Star Gazer Posted July 7, 2011 Posted July 7, 2011 Actually ES, I'm a mute. The only way I can communicate in person is by writing the stuff I want to say down on little strips of paper and then handing it to people. There's not a lot of room on the paper strips so no, I can't really go into detail. If I have a lot to say I have to use a lot of paper strips, which I feel is harmful to the environment, and it's also hard to keep track of the right order to read everything in. I make it sound like a bad system, but it's actually not that bad. You'd be surprised at how much people enjoy taking little slips of paper from you, even strangers. It just sucks when you want to talk to someone during the nighttime. So anyway I really try to take advantage of how much easier it is to say stuff on here, by writing a whole lot. It's just very freeing compared to what I have to put up with in real life. That's like engaging with a real-life fortune cookie. I think I might actually really enjoy that.

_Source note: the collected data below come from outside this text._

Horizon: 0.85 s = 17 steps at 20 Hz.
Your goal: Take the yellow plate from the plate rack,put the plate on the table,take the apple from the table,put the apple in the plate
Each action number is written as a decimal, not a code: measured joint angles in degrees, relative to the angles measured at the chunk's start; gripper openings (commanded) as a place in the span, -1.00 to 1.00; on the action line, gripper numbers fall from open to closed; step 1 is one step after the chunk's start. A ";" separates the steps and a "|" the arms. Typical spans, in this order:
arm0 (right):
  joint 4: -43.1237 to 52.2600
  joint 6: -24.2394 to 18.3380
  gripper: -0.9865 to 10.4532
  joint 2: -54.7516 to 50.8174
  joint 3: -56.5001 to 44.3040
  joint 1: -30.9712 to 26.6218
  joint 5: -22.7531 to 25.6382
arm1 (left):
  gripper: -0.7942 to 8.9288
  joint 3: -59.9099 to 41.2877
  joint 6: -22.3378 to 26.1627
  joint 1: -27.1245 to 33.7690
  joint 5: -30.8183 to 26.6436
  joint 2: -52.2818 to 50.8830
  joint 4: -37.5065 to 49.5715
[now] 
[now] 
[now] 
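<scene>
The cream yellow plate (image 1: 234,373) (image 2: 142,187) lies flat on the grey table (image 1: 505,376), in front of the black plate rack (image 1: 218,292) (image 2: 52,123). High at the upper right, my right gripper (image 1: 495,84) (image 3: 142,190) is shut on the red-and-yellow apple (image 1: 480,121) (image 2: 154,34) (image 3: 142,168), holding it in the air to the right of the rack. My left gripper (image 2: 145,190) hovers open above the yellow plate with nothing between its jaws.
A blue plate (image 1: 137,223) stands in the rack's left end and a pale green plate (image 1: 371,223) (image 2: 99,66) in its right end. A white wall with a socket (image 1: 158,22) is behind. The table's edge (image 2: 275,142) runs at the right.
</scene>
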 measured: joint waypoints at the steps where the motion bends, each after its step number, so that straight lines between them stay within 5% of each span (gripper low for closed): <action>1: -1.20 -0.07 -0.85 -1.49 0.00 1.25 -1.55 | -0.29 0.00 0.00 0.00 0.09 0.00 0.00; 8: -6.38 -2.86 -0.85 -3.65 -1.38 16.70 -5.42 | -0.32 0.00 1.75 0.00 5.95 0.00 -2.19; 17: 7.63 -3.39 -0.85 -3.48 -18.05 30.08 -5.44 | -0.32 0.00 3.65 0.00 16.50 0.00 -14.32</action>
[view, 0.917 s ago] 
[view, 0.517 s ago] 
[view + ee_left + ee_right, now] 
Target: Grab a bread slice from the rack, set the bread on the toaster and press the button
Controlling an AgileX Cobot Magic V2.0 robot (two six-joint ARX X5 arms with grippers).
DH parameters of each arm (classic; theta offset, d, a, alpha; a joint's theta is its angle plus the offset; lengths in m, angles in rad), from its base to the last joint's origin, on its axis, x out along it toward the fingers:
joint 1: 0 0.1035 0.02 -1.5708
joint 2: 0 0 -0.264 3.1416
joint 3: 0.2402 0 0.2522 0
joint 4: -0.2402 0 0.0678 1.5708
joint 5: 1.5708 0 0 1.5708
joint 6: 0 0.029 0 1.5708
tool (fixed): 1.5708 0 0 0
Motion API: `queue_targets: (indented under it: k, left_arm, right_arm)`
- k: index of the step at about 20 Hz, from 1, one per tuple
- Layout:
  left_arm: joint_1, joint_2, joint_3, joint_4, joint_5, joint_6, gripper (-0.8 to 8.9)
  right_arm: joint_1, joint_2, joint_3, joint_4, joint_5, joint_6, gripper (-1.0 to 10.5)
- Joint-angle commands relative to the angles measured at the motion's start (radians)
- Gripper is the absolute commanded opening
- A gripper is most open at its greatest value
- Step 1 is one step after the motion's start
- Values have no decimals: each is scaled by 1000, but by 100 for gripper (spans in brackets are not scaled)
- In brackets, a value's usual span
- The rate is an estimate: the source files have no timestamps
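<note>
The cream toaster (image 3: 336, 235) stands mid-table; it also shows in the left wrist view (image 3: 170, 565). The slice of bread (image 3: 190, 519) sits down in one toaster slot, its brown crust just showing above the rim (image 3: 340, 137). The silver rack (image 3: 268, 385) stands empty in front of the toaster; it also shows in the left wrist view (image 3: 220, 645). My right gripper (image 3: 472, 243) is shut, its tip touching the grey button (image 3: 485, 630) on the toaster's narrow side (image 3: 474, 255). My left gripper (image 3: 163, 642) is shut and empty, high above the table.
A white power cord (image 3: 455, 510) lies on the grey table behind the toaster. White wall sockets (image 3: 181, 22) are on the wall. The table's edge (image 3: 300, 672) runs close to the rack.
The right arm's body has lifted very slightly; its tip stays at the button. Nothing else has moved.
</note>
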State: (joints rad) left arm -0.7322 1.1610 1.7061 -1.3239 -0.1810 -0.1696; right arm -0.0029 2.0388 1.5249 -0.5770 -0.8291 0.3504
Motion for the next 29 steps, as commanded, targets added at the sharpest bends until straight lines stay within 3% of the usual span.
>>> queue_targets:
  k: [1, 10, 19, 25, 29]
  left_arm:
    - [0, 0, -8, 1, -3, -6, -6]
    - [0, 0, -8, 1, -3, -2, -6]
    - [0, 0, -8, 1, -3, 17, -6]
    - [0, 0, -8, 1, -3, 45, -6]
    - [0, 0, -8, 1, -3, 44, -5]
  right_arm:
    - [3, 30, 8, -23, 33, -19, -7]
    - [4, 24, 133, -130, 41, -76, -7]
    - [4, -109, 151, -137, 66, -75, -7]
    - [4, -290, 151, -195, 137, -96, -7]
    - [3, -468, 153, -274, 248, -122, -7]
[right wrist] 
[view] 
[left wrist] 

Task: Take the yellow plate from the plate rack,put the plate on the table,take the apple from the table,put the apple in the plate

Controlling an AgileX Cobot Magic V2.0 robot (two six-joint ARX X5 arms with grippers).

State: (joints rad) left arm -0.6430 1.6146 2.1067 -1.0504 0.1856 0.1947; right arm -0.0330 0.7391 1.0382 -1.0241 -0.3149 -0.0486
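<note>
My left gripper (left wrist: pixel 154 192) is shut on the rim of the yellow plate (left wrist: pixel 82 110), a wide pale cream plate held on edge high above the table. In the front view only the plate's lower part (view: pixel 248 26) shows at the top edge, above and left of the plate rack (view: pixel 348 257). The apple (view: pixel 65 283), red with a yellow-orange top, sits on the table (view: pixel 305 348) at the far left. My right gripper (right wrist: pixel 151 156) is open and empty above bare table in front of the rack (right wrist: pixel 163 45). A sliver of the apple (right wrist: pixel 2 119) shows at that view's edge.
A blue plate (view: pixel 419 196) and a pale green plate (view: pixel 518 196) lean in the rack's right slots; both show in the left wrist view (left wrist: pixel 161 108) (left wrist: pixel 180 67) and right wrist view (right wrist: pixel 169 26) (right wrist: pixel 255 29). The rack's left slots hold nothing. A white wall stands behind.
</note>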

Author welikeincrowds Posted July 7, 2011 Author Posted July 7, 2011 That's like engaging with a real-life fortune cookie. I think I might actually really enjoy that. "Hello Star Gazer, it is very nice to meet you. Lucky numbers 4, 9, 23, 26, 37."
Hot Chick Posted August 3, 2011 Posted August 3, 2011 Hey WeLike, how is this going? Well, I hope! Give us an update when you have time. (If you want to, of course.)